Segment Open

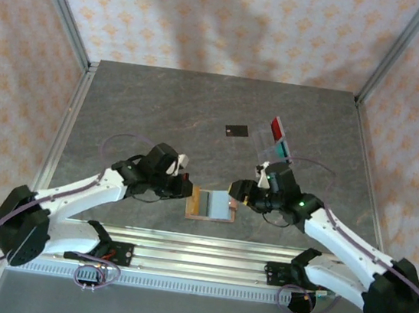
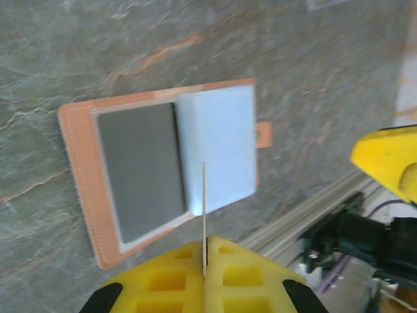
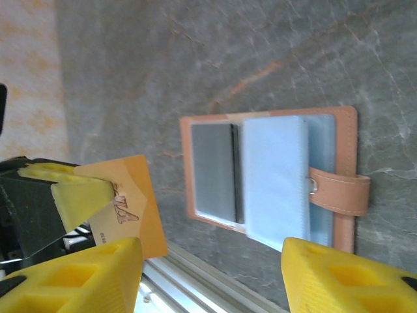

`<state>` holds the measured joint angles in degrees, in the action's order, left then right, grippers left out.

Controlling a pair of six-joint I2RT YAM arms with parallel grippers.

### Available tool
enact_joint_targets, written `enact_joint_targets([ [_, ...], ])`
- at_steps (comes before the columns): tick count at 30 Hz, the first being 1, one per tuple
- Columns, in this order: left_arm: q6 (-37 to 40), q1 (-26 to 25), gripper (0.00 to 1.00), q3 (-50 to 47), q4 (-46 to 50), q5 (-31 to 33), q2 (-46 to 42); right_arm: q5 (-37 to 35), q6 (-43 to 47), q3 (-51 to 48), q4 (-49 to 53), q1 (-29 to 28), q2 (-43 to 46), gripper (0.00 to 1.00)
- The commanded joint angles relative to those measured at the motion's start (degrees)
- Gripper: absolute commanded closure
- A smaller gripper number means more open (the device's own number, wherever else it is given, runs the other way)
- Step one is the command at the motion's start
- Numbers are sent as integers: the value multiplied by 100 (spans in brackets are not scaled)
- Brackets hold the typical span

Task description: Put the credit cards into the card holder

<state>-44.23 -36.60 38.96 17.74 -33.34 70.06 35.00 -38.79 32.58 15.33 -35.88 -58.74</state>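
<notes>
The card holder (image 1: pixel 214 204) lies open near the table's front edge, tan leather with pale blue sleeves (image 2: pixel 218 147) and a grey pocket (image 3: pixel 214 171). My left gripper (image 1: pixel 187 188) is just left of it, shut on an orange-gold credit card (image 3: pixel 124 199), which shows edge-on (image 2: pixel 204 208) between the yellow fingers (image 2: pixel 204 253). My right gripper (image 1: pixel 235 190) hovers at the holder's right edge, open with nothing between its fingers (image 3: pixel 208 274). A black card (image 1: pixel 235 130) lies flat farther back. A red card (image 1: pixel 278 126) and a teal card (image 1: pixel 282 145) sit at the back right.
The red and teal cards rest on a clear sheet (image 1: pixel 267 139). The holder's strap with its snap (image 3: pixel 339 193) sticks out on one side. An aluminium rail (image 1: pixel 197 249) runs along the near edge. Metal frame posts (image 1: pixel 59 5) and patterned walls bound the table.
</notes>
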Motion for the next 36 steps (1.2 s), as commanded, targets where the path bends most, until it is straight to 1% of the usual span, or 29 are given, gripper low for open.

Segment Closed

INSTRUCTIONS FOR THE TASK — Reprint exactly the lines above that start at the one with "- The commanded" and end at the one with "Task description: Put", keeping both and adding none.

ANSWER BELOW —
- The commanded joint angles relative to those measured at the motion's start (degrees)
- Gripper: absolute commanded closure
- A smaller gripper number means more open (the device's own number, wherever else it is given, runs the other way)
- Step one is the command at the motion's start
- Numbers are sent as integers: the value multiplied by 100 (spans in brackets are not scaled)
- Brackets hold the typical span

Task description: Put the credit cards into the card holder

The exercise is complete with this answer.